Required work: All that should be output is the block of lines below from the line with "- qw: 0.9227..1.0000" to the line with "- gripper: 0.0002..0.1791", both included, exactly as written.
--- START ---
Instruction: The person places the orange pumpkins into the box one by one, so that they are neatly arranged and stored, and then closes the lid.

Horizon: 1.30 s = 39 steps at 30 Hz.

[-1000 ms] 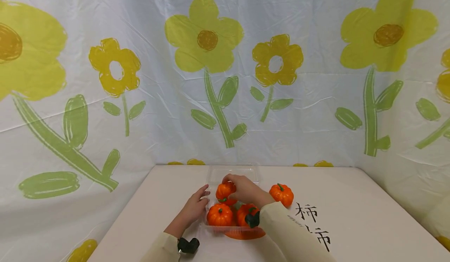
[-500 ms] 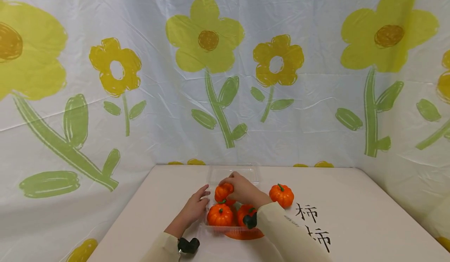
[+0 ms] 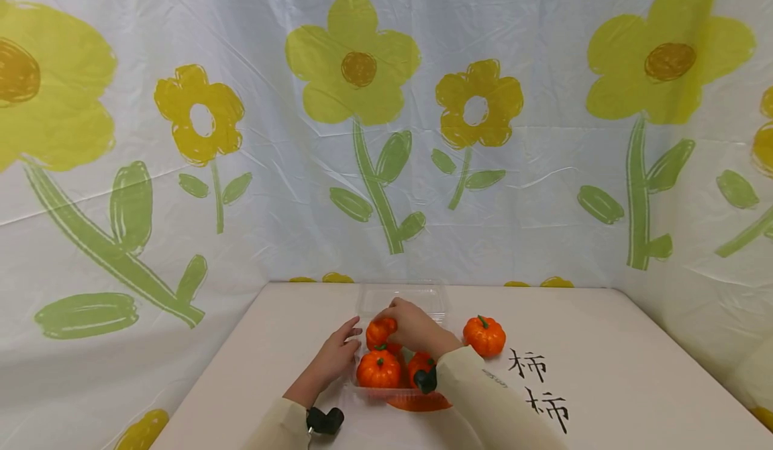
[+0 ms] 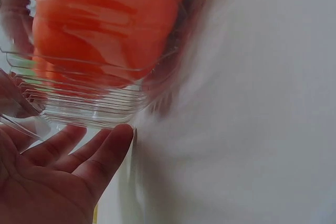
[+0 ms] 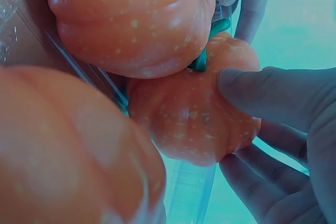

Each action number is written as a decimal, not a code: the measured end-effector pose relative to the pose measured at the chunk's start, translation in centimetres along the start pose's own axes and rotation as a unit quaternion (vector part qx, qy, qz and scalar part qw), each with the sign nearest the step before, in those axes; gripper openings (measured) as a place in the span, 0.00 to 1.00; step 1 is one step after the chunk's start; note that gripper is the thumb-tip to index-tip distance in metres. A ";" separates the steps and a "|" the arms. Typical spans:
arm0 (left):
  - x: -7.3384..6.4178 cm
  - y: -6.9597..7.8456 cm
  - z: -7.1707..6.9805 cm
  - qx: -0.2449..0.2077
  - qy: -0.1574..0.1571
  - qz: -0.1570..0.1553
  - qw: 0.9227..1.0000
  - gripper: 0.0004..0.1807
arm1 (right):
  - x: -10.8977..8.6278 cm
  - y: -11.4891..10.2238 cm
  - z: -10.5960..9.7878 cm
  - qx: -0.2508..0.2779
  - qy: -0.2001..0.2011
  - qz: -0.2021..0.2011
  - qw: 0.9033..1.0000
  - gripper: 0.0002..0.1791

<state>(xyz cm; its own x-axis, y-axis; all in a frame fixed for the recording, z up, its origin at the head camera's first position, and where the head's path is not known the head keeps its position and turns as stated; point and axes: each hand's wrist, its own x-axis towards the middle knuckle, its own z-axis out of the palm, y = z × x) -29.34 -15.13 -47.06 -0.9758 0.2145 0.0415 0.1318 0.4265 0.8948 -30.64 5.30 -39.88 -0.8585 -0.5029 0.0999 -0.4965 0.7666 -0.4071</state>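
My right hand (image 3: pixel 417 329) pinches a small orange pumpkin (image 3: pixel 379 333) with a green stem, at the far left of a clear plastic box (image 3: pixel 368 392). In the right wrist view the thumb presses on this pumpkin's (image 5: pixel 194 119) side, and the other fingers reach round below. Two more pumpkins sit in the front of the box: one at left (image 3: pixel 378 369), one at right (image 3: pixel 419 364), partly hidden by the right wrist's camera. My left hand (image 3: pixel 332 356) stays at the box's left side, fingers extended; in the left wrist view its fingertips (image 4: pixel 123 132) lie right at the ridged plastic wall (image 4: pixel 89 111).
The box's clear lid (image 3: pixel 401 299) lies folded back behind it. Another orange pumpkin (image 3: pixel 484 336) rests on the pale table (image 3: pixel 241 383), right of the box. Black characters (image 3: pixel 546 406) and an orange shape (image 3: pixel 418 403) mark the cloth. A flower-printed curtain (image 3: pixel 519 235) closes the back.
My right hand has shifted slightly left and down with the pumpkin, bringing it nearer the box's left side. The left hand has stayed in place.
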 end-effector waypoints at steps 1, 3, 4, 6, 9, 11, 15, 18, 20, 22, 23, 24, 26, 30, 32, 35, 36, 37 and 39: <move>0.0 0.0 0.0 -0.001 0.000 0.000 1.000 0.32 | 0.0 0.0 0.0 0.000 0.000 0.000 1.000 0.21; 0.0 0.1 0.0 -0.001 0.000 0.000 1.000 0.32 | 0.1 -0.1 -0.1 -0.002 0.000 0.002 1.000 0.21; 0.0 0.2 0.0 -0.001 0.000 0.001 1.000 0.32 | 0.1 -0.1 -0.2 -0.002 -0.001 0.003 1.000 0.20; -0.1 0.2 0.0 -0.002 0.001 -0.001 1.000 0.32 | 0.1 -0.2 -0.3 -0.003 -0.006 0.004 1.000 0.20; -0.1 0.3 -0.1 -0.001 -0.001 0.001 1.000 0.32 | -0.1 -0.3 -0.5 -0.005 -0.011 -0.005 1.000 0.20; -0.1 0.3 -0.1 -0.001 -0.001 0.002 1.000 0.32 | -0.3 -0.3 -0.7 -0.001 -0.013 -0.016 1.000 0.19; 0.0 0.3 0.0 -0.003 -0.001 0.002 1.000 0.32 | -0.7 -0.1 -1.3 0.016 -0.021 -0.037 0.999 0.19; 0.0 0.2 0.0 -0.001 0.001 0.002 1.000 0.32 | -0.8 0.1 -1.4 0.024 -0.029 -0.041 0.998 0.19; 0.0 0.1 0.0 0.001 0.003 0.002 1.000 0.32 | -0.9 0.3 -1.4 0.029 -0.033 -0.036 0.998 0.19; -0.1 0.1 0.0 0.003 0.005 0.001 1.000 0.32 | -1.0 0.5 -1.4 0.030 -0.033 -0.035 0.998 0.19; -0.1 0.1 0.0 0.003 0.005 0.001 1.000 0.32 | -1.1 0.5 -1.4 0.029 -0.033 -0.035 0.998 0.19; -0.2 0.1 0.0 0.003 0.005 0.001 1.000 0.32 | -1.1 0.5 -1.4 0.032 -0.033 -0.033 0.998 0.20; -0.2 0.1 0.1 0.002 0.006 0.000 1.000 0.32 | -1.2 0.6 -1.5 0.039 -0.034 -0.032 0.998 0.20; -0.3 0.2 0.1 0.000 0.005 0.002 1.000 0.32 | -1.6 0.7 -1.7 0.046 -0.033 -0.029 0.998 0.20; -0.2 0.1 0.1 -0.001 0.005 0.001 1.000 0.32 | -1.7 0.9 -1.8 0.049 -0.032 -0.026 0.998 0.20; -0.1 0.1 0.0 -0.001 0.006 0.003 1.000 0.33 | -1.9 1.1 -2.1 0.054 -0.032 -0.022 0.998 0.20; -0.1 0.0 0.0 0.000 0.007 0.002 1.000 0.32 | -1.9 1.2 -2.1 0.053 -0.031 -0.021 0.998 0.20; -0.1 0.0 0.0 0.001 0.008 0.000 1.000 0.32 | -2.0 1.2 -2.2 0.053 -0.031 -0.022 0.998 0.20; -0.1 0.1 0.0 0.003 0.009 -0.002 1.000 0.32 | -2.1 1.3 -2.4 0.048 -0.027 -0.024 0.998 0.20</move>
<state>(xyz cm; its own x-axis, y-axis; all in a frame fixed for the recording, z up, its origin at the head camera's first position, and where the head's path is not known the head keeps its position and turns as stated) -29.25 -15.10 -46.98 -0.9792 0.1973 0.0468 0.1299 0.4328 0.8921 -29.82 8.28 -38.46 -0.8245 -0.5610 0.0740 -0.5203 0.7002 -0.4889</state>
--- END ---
Your solution:
  - qw: 0.9227..1.0000
  - gripper: 0.0004..0.1807
arm1 (right):
  - x: -10.8977..8.6278 cm
  - y: -11.4891..10.2238 cm
  - z: -10.5960..9.7878 cm
  - qx: -0.2508..0.2779
  - qy: -0.2001..0.2011
  - qz: -0.2021..0.2011
  - qw: 0.9033..1.0000
  - gripper: 0.0002..0.1791

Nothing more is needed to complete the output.